# Reel Lady to fish with Denny Brauer



## Reel Man (Jul 4, 2004)

Marcia is fishing as a co-angler at the Clarks Hill event currently in progress. She's in 13th place with a limit that weighed just shy of 9 lbs. Tomorrow she fishes with the master of the jig and pig and day one leader Denny Brauer. It's good and bad. Good because she's going to learn from the master himself (and I get a free class when she gets home) and bad because I doubt he'll leave many fish uncaught for her to build her weight. What an awesome opportunity though to fish with one of the best.


----------



## ParmaBass (Apr 11, 2004)

Sounds like a good opportunity! What time is the weigh-in?, I'll try to catch it online if I can.


----------



## Wolfhook120 (Oct 17, 2007)

I am green with envy, but what an opportunity! I got the chance to meet him following a seminar at the bassmaster University a couple years ago. Very well spoken and professional. I'm sure she will enjoy the day and learn alot as well.


----------



## Reel Man (Jul 4, 2004)

Weigh-in starts at 3.


----------



## Trucked (Apr 6, 2004)

3 yrs ago my best buddy and I went to Arkansas to the 1st Annual Ranger Boat Owners Meet. We had a 4 day :B BLAST:B.

We fished with some pro's and spent alot of time in the "tents" with them just chatting with them. We met Denny and chatted for about a 1/2 hour. What a fantastic guy. He sat at the dinner table with us along with Quido & Dion Hibdon and a bunch of other pros.

Later man.

Good Luck Reel Lady


----------



## KSUFLASH (Apr 14, 2004)

WBT Represents


On Day One, Women's Bassmaster Tour pro Marcia Rubin, from Ohio, fished the co-angler side of her first Elite Series event. 

"People were struggling out there," she said. "I lost a nice one in the morning, too." 

The lone female angler learned many things fishing from the back of the boat.
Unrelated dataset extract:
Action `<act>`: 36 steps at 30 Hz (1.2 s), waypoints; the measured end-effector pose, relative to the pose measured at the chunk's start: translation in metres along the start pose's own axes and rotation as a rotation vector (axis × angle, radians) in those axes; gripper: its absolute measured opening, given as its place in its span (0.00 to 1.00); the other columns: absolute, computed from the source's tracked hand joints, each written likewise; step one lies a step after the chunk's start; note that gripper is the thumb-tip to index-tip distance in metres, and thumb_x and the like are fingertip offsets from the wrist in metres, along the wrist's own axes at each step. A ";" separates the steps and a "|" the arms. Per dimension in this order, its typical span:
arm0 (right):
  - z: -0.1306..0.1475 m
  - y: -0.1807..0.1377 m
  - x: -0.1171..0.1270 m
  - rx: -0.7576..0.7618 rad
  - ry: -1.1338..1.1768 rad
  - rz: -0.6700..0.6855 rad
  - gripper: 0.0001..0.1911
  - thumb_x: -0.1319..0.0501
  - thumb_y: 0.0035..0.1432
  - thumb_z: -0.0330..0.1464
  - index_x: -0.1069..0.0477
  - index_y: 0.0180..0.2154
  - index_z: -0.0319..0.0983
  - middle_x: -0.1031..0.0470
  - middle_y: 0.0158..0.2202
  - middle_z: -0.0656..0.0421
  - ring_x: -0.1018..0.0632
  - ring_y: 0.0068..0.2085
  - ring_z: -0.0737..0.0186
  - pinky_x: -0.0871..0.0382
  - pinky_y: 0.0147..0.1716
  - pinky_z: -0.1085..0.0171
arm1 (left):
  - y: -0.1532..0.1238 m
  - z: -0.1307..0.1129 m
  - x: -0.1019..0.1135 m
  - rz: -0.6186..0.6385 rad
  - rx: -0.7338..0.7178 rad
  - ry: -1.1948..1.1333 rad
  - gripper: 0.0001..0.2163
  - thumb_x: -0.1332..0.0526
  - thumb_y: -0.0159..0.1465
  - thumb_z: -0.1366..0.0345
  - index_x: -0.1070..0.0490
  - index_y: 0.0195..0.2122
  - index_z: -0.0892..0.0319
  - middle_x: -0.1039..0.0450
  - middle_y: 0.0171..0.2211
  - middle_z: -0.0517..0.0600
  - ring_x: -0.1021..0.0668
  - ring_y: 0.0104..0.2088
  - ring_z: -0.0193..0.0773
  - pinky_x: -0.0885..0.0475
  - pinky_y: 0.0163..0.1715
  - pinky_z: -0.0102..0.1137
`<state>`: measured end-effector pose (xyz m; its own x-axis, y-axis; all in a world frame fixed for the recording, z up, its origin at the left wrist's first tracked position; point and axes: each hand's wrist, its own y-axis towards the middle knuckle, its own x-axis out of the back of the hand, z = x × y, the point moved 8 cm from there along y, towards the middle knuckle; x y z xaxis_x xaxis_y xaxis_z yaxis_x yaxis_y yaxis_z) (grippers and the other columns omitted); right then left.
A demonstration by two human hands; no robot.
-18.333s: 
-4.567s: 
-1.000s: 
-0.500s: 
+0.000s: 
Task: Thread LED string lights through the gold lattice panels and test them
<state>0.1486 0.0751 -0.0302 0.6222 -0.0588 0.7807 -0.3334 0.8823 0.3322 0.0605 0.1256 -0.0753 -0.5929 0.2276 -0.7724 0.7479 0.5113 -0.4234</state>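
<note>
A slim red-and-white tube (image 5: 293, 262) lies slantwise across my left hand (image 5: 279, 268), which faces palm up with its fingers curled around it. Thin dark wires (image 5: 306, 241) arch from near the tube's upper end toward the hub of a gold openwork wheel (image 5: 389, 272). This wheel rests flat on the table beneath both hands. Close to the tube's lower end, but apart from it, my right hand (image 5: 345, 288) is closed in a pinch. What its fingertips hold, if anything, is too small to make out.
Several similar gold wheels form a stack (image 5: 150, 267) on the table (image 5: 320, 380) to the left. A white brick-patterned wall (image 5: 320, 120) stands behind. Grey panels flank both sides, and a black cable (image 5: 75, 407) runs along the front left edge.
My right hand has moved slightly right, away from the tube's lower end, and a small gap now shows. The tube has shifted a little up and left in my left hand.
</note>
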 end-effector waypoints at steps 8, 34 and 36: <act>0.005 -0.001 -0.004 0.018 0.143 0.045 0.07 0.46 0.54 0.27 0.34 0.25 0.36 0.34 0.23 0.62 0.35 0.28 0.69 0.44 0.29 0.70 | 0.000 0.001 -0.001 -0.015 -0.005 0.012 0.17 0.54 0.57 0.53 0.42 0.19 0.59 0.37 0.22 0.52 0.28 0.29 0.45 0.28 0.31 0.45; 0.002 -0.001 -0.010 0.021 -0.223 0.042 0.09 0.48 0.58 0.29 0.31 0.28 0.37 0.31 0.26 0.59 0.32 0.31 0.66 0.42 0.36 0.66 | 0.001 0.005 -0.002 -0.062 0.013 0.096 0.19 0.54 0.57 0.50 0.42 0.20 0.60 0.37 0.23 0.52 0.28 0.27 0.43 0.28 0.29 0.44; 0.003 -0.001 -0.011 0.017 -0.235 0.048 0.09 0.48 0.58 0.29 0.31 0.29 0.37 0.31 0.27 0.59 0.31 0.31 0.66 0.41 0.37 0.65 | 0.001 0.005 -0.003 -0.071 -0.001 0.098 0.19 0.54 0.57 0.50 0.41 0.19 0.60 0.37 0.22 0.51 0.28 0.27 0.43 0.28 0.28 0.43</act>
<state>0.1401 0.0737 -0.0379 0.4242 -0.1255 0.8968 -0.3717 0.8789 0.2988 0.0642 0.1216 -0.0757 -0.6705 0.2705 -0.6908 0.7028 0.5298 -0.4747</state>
In particular, she learned patience.

"It's teaching me to bite my tongue," Rubin said.

Accustomed to making the decisions for herself during a WBT tournament, Rubin noted how sitting back and going with the flow created a challenge for her on Day One.

"As a pro, I can position my boat to where I need it to be," she said. "It's a lot different out here."

Rubin fared well, however, as her 8-14-pound stringer, places her in 13th place heading into Day Two.


----------



## TritonBill (Apr 9, 2004)

Definately sounds great!! Go Get'em Marcia!


----------